Richard Price on giving thanks for the principles of the Revolution of 1688 (1789)

Richard Price

Found in A Discourse on the Love of Our Country

The Welsh Presbyterian minister Richard Price (1723-1791) argues that it is not enough to be satisfied with giving thanks for the partial liberties we now enjoy but to endeavour “to extend and improve” them:

We have, therefore, on this occasion, peculiar reasons for thanksgiving—But let us remember that we ought not to satisfy ourselves with thanksgivings. Our gratitude, if genuine, will be accompanied with endeavours to give stability to the deliverance our country has obtained, and to extend and improve the happiness with which the Revolution has blest us—Let us, in particular, take care not to forget the principles of the Revolution. …

I would farther direct you to remember, that though the Revolution was a great work, it was by no means a perfect work; and that all was not then gained which was necessary to put the kingdom in the secure and complete possession of the blessings of liberty.

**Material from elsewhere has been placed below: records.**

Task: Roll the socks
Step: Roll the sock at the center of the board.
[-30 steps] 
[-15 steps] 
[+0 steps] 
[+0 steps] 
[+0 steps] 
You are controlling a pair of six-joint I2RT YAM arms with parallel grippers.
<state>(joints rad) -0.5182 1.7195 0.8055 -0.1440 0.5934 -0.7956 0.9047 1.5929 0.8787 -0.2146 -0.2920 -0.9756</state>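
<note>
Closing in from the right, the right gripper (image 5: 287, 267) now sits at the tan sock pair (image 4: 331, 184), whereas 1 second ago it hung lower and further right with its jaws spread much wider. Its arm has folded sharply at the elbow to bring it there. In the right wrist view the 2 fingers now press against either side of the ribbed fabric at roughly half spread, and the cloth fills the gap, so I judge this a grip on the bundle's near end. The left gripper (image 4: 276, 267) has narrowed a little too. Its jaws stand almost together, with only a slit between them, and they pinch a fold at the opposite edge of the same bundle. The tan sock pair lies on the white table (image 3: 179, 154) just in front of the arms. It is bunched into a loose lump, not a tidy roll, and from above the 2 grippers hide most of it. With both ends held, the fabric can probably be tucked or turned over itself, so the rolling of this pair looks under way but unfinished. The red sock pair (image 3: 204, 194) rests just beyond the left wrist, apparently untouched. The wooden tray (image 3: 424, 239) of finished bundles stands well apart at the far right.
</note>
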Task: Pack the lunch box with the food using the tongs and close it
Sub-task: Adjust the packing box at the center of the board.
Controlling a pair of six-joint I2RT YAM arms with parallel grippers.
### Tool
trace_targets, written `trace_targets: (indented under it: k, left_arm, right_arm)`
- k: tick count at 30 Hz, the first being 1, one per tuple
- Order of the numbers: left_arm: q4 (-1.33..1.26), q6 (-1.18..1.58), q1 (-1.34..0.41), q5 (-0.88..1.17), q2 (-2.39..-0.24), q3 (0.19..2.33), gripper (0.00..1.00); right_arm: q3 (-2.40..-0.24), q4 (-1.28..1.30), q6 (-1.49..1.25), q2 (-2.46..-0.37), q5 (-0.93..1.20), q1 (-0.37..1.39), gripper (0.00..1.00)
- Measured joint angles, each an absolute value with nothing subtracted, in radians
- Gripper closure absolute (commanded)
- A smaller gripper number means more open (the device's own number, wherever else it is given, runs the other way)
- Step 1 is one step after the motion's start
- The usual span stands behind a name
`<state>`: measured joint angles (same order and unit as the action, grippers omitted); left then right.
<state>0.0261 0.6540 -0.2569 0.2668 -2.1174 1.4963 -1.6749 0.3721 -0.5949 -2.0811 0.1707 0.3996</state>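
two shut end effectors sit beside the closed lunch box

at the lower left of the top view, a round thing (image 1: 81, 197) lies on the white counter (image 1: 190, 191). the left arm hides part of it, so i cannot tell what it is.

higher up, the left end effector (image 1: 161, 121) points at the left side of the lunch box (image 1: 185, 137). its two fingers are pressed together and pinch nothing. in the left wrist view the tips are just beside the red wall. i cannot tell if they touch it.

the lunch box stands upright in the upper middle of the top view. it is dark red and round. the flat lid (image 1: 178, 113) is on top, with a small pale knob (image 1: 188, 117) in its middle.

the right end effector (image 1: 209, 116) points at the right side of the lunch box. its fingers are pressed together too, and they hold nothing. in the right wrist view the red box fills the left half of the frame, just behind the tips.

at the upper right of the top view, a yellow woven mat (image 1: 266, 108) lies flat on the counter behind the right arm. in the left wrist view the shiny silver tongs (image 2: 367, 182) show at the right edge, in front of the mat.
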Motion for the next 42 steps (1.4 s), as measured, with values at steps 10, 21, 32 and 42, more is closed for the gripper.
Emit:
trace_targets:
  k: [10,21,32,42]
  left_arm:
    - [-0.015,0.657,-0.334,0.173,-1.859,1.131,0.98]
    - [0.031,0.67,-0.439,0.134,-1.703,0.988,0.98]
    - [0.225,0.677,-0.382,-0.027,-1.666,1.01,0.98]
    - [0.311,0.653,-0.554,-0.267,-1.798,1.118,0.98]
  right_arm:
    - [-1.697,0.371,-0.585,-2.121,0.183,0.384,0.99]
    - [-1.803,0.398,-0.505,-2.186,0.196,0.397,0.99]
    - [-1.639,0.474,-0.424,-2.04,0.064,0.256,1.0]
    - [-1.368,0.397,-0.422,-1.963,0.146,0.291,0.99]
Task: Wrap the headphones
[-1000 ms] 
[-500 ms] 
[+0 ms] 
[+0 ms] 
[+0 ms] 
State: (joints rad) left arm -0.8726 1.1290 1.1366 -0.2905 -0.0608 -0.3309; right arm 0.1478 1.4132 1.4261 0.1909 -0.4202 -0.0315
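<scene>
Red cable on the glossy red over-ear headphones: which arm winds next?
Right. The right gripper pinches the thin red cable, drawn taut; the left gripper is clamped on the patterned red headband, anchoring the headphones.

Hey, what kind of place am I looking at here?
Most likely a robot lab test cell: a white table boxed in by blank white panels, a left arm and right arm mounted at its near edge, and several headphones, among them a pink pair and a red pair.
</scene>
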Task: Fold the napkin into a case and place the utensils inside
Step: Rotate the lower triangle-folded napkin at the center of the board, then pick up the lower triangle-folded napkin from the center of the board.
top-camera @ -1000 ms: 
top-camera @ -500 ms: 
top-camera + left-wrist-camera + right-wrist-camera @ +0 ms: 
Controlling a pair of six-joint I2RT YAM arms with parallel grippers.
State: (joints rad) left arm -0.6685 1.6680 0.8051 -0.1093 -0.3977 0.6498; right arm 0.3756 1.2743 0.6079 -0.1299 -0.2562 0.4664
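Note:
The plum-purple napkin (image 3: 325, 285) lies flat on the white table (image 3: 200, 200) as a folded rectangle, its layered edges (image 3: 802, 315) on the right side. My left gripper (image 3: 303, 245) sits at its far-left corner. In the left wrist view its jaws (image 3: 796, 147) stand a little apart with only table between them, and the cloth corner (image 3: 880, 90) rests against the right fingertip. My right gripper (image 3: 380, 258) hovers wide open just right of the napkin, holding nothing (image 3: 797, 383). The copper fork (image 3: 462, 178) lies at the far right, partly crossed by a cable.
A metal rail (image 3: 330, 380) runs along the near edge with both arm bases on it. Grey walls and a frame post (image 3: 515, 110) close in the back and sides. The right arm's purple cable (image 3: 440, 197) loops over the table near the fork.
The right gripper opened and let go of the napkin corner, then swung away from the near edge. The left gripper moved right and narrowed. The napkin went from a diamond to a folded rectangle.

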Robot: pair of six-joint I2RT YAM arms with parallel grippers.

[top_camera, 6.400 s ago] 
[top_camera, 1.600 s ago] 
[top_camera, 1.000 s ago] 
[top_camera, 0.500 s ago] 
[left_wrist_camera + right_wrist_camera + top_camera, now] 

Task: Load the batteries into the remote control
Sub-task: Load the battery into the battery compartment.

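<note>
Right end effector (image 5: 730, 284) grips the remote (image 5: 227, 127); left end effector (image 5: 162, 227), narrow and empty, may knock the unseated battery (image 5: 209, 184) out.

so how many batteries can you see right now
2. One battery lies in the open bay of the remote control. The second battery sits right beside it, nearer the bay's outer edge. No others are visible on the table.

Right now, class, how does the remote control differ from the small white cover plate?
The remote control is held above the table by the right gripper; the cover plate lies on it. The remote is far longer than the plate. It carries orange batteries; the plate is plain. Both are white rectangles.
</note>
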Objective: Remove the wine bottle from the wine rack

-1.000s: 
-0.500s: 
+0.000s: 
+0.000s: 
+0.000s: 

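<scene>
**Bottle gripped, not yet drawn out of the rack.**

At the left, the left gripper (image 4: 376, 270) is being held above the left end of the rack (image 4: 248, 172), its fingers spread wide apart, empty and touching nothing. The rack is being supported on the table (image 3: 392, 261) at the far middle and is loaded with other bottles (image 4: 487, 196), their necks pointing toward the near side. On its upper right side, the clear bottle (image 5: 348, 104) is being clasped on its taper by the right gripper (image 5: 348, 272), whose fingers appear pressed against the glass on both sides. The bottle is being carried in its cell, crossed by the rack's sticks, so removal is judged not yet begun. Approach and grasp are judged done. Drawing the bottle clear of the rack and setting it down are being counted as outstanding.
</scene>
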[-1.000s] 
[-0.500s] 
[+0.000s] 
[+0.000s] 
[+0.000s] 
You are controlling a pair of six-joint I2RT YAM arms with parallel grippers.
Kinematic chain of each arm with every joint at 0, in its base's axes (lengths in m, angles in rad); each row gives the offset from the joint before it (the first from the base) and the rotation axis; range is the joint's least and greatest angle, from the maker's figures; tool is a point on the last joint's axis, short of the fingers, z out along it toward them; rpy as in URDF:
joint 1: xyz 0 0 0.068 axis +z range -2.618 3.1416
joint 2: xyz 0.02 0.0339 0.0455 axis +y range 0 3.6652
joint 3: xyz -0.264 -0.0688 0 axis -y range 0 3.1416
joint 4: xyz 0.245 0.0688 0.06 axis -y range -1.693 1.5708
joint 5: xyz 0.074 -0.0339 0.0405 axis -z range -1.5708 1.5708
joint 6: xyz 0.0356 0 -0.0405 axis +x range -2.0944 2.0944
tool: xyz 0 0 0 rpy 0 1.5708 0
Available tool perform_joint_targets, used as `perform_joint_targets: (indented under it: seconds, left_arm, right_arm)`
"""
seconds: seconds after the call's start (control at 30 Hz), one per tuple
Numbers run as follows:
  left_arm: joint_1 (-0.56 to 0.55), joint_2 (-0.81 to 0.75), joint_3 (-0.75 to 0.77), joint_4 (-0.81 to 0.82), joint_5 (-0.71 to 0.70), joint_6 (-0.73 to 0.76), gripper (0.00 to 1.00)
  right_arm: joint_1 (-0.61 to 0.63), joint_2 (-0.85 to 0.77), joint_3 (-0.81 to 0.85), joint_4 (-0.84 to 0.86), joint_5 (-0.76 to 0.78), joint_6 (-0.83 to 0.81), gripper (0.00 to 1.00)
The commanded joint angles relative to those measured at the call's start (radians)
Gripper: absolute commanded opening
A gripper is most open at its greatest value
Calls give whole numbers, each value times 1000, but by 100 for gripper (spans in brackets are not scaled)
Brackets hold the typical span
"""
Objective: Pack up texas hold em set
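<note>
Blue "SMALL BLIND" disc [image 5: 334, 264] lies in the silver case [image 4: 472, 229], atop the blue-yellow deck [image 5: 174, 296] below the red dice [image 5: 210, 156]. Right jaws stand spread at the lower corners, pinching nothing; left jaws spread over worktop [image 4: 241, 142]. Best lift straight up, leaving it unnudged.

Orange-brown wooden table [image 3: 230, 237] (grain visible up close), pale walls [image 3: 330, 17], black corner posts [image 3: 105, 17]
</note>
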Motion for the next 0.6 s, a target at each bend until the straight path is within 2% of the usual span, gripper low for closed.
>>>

Little did Price know when he uttered these words in November 1789 how many of the liberties he held dear and for which he was giving thanks would be destroyed by the British government during the course of the 25 year war against the French Revolution. There was the arrest of supporters of the French Revolution, the censorship of books and newspapers, the imposition of hefty taxes (including a temporary income tax) to fund the war, taking the Bank of England off the gold standard and the inflation of the money supply, not to mention the taking of so many lives. All this was done to stop the spread of Republican ideas and to restore the overthrown Bourbon monarch to the throne of France. Since he died two years later he did not live to see the fulls cope of the British government’s destruction of “the blessings of liberty,” but a bit further on in the Discourse he does seem to have a premonition about the dangers to liberty of “domestic enemies” who used the threat of war to instill in the people “a blind and slavish submission” to the state.